Statistics for Wildlifers: How much and what kind?
What should a wildlifer know about statistics?
There are some basic things that come from statistical training. We illustrate
some of these, not to suggest that they form an exhaustive list, but simply
to exemplify key points. Again, these are based on our own experiences and represent
common sources of confusion among biologists. Some technical facts that should
be known are:
What a confidence interval is, and is not
The difference between an estimator and an estimate
What a least-squares estimator is. What a maximum-likelihood estimator
is. And that sometimes they are the same, but not always
The meaning of bias, precision, and accuracy
That some biased estimators actually may be better than unbiased estimators.
Some facts that reflect an understanding, often based on experience, are:
That most data are not distributed normally
That, nonetheless, most means are distributed nearly normally, even with
modest sample sizes
That parametric tests do not always require that data be normal
In most situations, estimation is more useful and appropriate than hypothesis
testing
Determining what are valid sample units is sometimes challenging. What
units are really independent? Distinguishing true replication from pseudoreplication
(Hurlbert 1984)
Sophisticated methods are not always better than simpler ones. Being complicated
may confuse more than clarify
A random sample may not be representative of the population from which
the sample was drawn
Some caveats about the practice of statistics are worthwhile to consider:
Results from unfamiliar statistical packages or statistical procedures
should be viewed with a certain amount of skepticism.
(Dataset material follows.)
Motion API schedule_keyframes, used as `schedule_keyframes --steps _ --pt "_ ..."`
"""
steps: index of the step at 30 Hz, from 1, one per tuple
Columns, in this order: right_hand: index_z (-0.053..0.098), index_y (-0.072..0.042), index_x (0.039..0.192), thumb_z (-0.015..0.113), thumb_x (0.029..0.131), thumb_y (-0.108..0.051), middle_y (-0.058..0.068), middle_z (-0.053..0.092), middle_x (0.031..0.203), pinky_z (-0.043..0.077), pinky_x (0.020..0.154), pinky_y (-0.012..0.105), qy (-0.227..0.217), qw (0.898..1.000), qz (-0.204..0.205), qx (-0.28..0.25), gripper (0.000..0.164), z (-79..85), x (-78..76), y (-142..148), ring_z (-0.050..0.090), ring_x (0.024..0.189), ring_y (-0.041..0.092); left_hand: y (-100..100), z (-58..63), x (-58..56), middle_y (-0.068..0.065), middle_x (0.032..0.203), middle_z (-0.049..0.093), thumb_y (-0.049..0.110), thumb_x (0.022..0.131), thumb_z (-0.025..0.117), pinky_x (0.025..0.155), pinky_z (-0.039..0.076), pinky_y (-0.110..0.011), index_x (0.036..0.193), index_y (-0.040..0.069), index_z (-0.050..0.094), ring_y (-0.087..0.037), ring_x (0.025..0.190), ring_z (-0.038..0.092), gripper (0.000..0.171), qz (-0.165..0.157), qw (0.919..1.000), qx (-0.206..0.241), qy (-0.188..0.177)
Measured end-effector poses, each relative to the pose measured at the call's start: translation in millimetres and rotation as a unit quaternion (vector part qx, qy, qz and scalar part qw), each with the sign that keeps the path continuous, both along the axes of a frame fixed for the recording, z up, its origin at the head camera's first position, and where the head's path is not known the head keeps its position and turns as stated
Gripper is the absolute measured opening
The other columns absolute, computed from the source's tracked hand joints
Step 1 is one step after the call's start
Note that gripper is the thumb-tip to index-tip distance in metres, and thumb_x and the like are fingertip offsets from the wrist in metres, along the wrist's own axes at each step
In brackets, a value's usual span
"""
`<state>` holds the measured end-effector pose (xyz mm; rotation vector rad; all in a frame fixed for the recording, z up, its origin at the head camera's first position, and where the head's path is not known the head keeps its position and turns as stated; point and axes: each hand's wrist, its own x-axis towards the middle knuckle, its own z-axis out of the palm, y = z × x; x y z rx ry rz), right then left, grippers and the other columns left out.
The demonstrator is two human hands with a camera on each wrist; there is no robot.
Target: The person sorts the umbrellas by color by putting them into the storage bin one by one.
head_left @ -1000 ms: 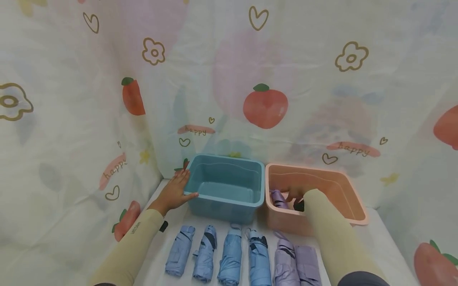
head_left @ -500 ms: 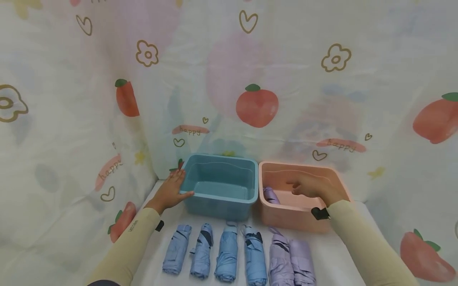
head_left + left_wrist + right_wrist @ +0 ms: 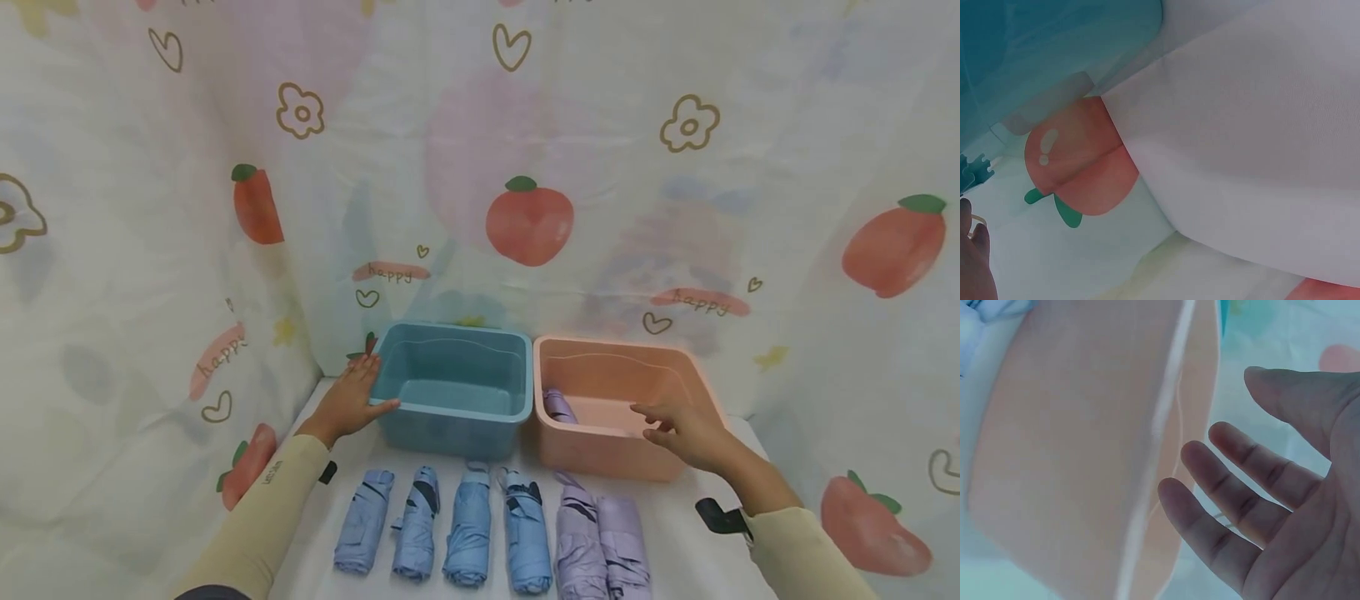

This is true for familiar
packages, actually, but is especially important for unfamiliar ones. When
using new software or methods, it is often worthwhile to make up some data
with known properties, or find trusted data with known properties, and use
them to test the new tools.
Data dredging can be dangerous (Anderson et al. 2001). Avoid "beating
the data till they confess." Think of the questions you want to ask before
looking at the data. If you find some new and unexpected patterns in the
data, that is great, but use that occasion to develop a question to ask
of a fresh set of data rather than testing to see if the pattern is "significant"
with the data already in hand.
Some notions are simply good science:
Focus on analyzing the problem, not the data.
There likely is no single right analysis, or a single right model to use
(Burnham and Anderson 1998). Different analyses, or different models, may
appropriately be used in any situation. If different analyses give substantially
the same results, one has greater confidence in those results. This is true
especially if the analyses are based on different sets of assumptions.